The case against Myanmar was launched by the Gambia, a small West African country. It was taken up at the International Court of Justice, the United Nations' highest court. According to the Gambia, Myanmar violated the 1948 Genocide Convention.
Yesterday, Suu Kyi listened on as lawyers for Gambia detailed graphic testimony of suffering of Rohingya at the hands of the Myanmar military.
Suu Kyi travelled to The Hague to present her country's stance. According to her office, she was going to "defend the national interest".
The Gambia made its case for the close relationship between Suu Kyi and her country's military by sharing a picture of her with government ministers - Lieutenant-General Ye Aung, Lieutenant General Sein Win and Lieutenant General Kyaw Swe.
The hearing will span for three days with the first phase being about ''provisional measures'' - a somewhat equivalent of a restraining order against Myanmar.
"It cannot be ruled out that disproportionate force was used by members of the defence services in some cases in disregard of international humanitarian law, or that they did not distinguish clearly enough between fighters and civilians," she said.
But she said that Myanmar was undertaking its own investigations, adding: "Surely under the circumstances, genocidal intent cannot be the only hypothesis."
Watch: Aung San Suu Kyi to defend Myanmar at ICJ
Although Suu Kyi has not revealed details of her government's defence, she and her legal team are expected to argue that the court lacks jurisdiction and that no genocide has taken place in Myanmar.

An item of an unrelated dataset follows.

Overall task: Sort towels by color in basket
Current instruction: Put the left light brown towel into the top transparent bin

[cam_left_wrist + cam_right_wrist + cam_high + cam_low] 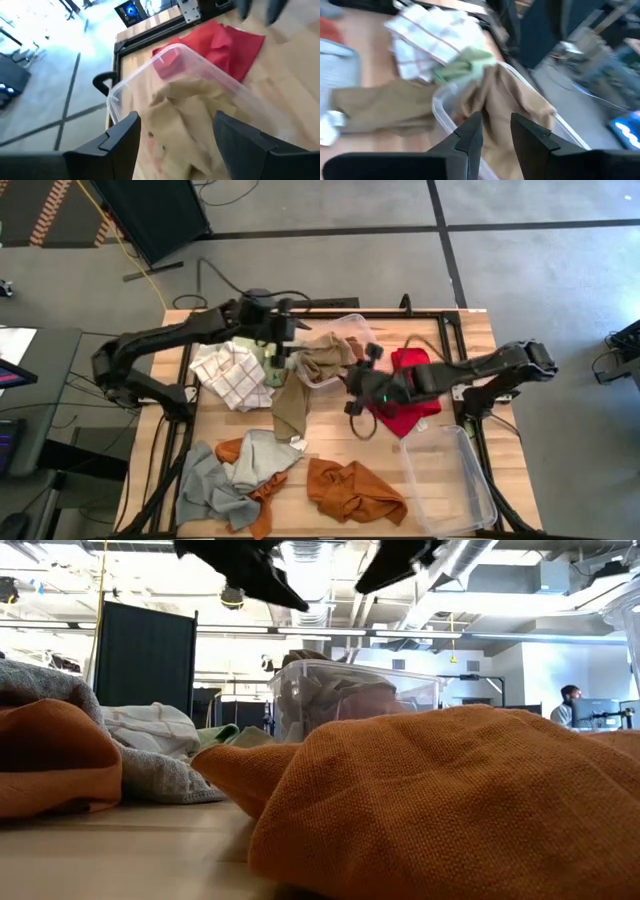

The Gambia has argued it is every country's duty under the convention to prevent a genocide from taking place. The Gambia has political support from the 57-member Organisation of Islamic Cooperation, Canada and the Netherlands.
More than 730,000 Rohingya fled Myanmar after the military launched a crackdown in western Rakhine state in August 2017. Most now live in crowded refugee camps in Bangladesh.
Myanmar argues the military "clearance operations" in Rakhine were a justifiable response to acts of terrorism.